Print the lines that run from the line with "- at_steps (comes" to the line with "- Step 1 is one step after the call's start", keeping both end lines, exactly as they appear in the entries below, and nothing else.

[Records from a data collection]
★ ★ ★ ★

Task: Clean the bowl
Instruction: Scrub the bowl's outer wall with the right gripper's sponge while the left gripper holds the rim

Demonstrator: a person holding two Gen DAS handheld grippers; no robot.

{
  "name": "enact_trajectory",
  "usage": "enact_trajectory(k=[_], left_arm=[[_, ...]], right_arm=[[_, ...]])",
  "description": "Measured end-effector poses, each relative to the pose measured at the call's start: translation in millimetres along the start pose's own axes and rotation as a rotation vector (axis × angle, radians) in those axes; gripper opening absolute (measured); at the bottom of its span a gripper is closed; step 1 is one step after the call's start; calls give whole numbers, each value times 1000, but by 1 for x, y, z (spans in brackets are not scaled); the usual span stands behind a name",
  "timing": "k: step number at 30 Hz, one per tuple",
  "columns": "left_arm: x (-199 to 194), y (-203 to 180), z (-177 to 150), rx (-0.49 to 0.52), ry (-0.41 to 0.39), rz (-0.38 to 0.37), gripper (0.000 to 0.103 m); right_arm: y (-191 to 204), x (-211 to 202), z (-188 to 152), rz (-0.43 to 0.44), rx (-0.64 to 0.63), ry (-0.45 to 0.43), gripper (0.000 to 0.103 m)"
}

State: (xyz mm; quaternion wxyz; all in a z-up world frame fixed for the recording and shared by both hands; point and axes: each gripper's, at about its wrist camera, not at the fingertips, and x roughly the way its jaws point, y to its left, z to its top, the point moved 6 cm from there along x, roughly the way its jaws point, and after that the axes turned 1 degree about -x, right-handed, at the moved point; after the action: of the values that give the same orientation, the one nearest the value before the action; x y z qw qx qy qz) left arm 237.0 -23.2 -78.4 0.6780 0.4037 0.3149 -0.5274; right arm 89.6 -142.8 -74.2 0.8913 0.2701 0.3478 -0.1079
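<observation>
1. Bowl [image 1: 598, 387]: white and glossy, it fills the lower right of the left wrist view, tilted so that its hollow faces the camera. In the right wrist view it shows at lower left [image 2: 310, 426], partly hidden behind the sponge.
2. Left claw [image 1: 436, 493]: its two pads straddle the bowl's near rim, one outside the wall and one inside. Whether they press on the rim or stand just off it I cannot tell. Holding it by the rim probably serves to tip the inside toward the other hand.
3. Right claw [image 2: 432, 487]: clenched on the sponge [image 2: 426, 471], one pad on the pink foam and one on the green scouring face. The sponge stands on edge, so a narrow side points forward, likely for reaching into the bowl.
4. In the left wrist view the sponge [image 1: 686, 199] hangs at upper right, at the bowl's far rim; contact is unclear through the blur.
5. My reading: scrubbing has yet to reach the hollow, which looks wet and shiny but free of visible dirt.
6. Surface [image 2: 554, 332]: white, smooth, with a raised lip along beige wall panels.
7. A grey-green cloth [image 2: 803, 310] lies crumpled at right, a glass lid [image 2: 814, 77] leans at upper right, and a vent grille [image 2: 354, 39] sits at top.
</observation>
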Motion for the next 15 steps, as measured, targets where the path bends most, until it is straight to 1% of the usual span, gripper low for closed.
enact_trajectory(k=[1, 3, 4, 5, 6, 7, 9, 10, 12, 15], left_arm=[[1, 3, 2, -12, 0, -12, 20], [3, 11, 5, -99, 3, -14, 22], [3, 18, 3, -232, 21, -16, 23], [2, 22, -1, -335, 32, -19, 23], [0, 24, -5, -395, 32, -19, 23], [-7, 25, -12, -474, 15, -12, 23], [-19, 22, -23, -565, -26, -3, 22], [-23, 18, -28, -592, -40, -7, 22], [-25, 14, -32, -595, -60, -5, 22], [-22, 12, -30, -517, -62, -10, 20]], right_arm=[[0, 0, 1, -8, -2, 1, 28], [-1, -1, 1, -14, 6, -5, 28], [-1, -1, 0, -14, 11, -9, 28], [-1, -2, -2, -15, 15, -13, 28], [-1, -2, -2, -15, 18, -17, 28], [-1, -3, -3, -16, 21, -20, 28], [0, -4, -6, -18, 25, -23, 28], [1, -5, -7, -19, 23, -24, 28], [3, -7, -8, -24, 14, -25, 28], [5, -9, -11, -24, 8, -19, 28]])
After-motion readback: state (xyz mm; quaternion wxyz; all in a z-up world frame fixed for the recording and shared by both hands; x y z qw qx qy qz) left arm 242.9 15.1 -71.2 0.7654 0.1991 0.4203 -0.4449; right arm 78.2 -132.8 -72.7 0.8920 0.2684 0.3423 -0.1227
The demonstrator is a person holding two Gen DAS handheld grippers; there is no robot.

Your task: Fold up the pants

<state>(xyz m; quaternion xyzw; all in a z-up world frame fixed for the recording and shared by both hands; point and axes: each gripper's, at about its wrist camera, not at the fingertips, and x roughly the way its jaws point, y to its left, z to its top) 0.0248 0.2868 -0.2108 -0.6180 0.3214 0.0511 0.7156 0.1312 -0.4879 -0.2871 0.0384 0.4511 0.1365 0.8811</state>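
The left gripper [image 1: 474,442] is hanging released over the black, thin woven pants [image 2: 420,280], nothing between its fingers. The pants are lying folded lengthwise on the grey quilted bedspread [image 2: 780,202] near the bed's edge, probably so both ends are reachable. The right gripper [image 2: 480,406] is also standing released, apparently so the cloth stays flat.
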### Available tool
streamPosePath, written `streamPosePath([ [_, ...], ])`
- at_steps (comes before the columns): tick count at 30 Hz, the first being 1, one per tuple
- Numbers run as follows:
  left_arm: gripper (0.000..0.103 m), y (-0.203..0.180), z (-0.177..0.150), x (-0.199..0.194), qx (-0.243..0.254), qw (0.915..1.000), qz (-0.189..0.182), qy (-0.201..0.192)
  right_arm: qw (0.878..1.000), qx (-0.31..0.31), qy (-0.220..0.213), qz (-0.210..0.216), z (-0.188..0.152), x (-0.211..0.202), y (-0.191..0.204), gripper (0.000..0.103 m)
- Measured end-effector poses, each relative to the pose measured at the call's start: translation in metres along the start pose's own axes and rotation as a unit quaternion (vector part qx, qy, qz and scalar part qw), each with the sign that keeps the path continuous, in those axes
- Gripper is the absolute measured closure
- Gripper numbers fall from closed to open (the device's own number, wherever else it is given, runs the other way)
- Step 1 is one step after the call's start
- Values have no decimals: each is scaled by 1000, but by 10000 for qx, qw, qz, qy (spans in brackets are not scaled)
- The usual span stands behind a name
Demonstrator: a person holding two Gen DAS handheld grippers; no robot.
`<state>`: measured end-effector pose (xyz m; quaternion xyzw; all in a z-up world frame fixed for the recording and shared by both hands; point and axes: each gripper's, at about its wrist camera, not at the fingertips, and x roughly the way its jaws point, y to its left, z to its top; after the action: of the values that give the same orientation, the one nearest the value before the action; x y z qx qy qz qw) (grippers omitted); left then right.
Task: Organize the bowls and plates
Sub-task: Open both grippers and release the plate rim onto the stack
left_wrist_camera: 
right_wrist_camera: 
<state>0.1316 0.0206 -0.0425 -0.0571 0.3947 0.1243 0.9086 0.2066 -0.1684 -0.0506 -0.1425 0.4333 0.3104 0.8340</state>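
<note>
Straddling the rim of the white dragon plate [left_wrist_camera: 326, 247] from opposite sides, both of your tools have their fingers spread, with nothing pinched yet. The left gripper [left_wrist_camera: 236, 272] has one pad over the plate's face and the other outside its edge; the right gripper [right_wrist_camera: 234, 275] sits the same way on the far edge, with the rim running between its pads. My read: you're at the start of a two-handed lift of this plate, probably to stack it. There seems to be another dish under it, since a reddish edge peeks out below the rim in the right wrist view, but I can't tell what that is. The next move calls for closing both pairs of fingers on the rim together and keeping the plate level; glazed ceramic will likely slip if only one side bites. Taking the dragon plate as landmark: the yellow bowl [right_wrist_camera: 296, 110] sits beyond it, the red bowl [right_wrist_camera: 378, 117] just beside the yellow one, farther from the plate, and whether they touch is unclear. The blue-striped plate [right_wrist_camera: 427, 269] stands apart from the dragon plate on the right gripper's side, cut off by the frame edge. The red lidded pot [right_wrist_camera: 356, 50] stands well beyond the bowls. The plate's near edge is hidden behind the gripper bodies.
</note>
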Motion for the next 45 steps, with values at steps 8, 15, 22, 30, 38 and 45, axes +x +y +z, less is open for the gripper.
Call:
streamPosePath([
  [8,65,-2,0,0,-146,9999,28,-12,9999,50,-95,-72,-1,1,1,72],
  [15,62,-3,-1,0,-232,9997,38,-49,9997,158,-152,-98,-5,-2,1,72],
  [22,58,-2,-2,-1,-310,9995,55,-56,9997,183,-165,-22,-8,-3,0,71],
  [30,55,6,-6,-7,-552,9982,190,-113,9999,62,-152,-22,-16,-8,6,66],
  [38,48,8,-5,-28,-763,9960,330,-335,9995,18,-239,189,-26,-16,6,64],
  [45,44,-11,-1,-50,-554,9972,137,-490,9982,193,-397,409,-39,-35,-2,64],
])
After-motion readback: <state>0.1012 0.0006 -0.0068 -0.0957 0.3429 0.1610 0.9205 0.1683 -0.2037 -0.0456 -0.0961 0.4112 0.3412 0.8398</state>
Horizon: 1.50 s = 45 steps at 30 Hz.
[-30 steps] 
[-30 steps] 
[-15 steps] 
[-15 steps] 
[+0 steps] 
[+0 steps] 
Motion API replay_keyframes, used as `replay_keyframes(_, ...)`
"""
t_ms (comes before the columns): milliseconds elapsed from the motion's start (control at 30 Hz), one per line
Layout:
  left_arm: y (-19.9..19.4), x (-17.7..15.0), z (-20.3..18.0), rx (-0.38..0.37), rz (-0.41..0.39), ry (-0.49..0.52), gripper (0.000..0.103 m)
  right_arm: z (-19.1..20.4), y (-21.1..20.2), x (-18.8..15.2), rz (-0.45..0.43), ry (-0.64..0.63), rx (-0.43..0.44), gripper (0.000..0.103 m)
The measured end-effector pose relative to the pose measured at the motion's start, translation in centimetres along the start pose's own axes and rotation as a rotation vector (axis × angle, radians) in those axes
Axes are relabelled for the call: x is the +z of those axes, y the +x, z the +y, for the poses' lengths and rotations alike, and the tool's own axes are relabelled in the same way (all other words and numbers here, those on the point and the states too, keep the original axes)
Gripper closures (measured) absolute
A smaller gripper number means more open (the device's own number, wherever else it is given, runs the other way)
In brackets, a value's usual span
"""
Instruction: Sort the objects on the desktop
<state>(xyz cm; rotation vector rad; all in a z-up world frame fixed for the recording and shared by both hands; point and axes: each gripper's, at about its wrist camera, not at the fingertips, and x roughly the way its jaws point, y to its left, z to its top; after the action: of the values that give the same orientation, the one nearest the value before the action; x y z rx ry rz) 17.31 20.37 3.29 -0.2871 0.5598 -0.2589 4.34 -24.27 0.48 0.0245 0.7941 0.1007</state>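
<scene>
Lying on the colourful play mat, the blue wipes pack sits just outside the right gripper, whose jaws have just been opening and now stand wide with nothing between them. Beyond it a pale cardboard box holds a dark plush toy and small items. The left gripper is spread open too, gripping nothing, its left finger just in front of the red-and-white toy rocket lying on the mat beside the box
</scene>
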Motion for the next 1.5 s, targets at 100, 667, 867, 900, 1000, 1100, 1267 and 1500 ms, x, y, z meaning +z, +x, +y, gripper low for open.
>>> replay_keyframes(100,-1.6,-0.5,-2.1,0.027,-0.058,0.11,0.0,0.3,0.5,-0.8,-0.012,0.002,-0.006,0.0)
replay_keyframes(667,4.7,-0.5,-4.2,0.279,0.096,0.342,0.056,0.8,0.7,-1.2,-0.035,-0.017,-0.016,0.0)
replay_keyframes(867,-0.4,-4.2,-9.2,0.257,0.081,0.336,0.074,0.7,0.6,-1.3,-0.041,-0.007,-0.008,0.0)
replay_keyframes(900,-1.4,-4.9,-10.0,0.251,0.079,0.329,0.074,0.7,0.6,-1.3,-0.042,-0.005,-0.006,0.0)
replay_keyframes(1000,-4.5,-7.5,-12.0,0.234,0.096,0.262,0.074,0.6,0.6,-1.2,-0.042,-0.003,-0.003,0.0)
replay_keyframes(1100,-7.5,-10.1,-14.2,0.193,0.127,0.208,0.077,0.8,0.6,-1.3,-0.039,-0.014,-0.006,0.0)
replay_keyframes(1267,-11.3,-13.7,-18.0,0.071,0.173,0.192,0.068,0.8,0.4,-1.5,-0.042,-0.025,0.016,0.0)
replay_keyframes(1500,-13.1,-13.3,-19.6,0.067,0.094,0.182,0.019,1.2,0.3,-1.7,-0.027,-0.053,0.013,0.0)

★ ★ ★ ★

**Reply**
- at_steps (comes before the columns): tick count at 30 Hz, the first being 1, one per tuple
- Numbers run as follows:
  left_arm: gripper (0.000..0.103 m), y (-0.203..0.180), z (-0.177..0.150), x (-0.199..0.194), qx (-0.243..0.254), qw (0.915..1.000), qz (-0.189..0.182), qy (-0.201..0.192)
  right_arm: qw (0.878..1.000), qx (-0.31..0.31), qy (-0.220..0.213), qz (-0.210..0.216), z (-0.188..0.152), x (-0.211..0.202), y (-0.191..0.204), gripper (0.000..0.103 m)
- Measured end-effector poses, each relative to the pose measured at the call's start: translation in metres along the start pose's own axes and rotation as a unit quaternion (vector part qx, qy, qz and scalar part qw), each with the sign that keeps the path continuous, in those axes
- Gripper is the absolute measured closure
- Gripper numbers fall from closed to open (the device's own number, wherever else it is given, runs the other way)
- Step 1 is one step after the call's start

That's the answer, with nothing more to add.